◆ **PROBLEM DETAILS**
Exactly the lines from the start of the data below through the line containing "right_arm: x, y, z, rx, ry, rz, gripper" must be returned, and no others.

BEGIN INPUT DATA

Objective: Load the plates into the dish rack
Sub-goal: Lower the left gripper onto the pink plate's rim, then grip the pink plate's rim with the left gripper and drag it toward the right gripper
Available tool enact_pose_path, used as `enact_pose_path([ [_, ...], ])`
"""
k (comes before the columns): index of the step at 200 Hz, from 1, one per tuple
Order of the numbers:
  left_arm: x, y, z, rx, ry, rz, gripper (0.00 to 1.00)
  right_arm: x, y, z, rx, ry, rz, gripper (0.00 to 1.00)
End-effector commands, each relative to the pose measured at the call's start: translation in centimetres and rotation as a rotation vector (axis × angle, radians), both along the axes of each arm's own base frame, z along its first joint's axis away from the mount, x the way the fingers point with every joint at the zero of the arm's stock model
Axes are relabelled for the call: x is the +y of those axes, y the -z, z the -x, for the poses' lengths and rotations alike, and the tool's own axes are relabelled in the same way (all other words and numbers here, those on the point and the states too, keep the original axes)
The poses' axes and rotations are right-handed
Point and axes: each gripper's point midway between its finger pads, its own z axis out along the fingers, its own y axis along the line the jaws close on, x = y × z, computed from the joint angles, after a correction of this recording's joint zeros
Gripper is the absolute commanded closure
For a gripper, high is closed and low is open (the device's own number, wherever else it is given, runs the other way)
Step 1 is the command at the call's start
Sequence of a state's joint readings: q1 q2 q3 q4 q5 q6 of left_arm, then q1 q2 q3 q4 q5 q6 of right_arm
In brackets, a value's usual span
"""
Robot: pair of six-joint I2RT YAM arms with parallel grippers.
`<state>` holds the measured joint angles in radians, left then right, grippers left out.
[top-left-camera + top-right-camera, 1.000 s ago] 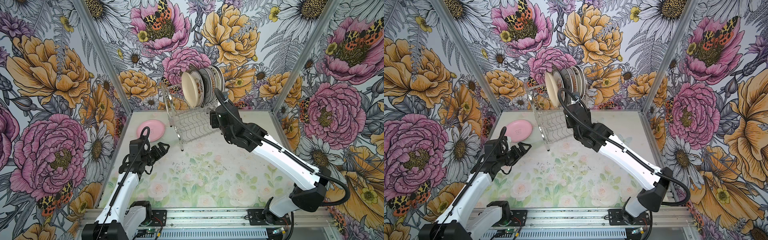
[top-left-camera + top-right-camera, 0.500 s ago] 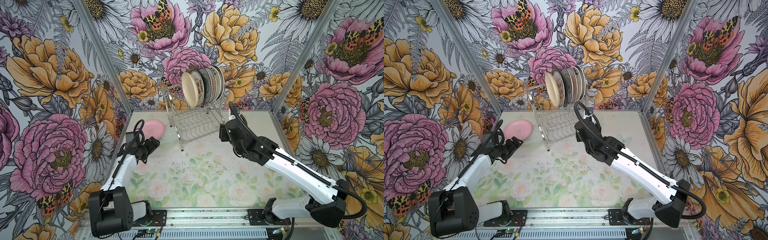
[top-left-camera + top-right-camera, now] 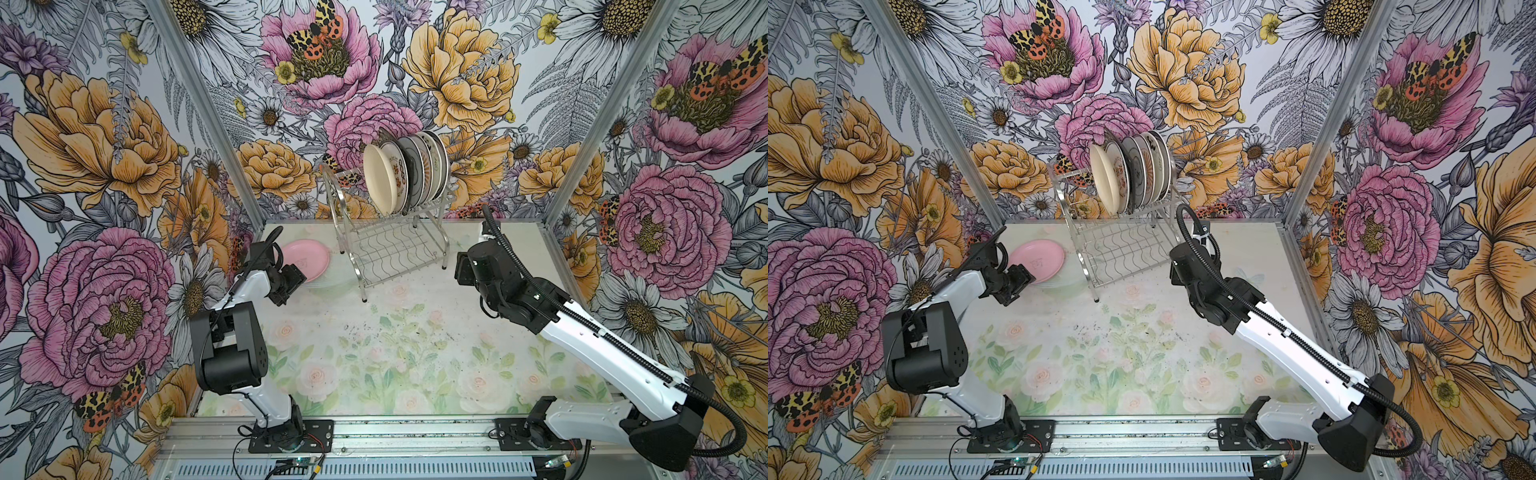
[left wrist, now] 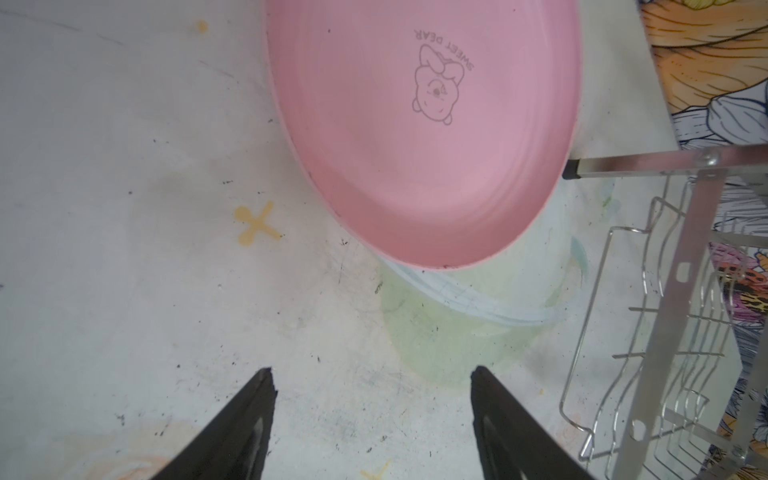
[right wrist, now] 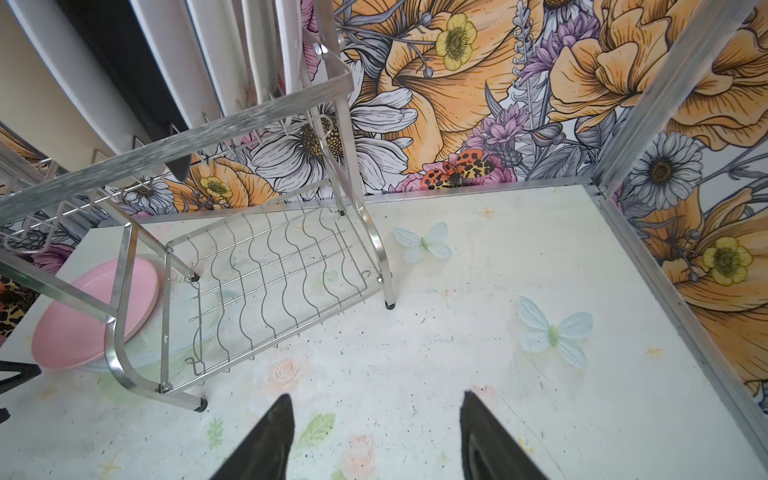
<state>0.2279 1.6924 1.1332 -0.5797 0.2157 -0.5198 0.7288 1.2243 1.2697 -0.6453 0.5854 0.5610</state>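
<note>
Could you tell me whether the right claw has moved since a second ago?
Yes. In a top view the right claw has pulled back from the top tier of the rack, down and rightward, and now sits just right of its right leg.

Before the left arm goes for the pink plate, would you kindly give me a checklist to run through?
1. Left gripper open and empty: ok.
2. Pink plate flat, nothing on top: ok.
3. Pink plate lying alone: not ok, it rests on a pale plate.
4. Dish rack has free slots: ok, lower tier bare.
5. Right gripper open, empty, apart from the rack: ok.
6. Finger room under the pink rim: cannot tell.
</note>
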Motion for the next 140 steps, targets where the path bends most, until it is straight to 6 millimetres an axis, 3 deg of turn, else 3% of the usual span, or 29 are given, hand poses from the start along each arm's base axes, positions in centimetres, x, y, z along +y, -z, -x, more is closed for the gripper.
enact_pose_path([
  [1,1.6,0.3,-0.8,0.021,-0.030,-0.048,0.28,-0.5,-0.3,0.3,-0.008,0.004,-0.038,0.36],
  [38,2.6,0.5,-2.7,0.021,-0.064,-0.056,0.31,-0.9,0.3,0.1,0.009,0.008,-0.040,0.36],
  [40,2.5,1.6,-2.7,0.046,-0.063,-0.051,0.32,-1.0,0.3,0.1,0.010,0.009,-0.039,0.36],
  [46,2.7,2.1,-2.9,0.058,-0.071,-0.048,0.33,-1.0,0.3,0.1,0.011,0.009,-0.040,0.36],
  [140,3.4,3.6,-6.5,0.062,-0.091,-0.049,0.43,-1.9,1.1,-0.4,0.034,0.025,-0.048,0.36],
])
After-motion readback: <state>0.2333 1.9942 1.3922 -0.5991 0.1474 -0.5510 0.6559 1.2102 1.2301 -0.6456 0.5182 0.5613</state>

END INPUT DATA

◆ **OUTPUT FOR THIS EXERCISE**
Objective: Load the plates into the dish rack
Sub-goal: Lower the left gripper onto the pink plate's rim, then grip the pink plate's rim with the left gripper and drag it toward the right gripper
Available tool enact_pose_path, used as `enact_pose_path([ [_, ...], ])`
"""
k (comes before the columns): index of the step at 200 Hz, from 1, one per tuple
Order of the numbers:
  left_arm: x, y, z, rx, ry, rz, gripper (0.00 to 1.00)
  right_arm: x, y, z, rx, ry, rz, gripper (0.00 to 1.00)

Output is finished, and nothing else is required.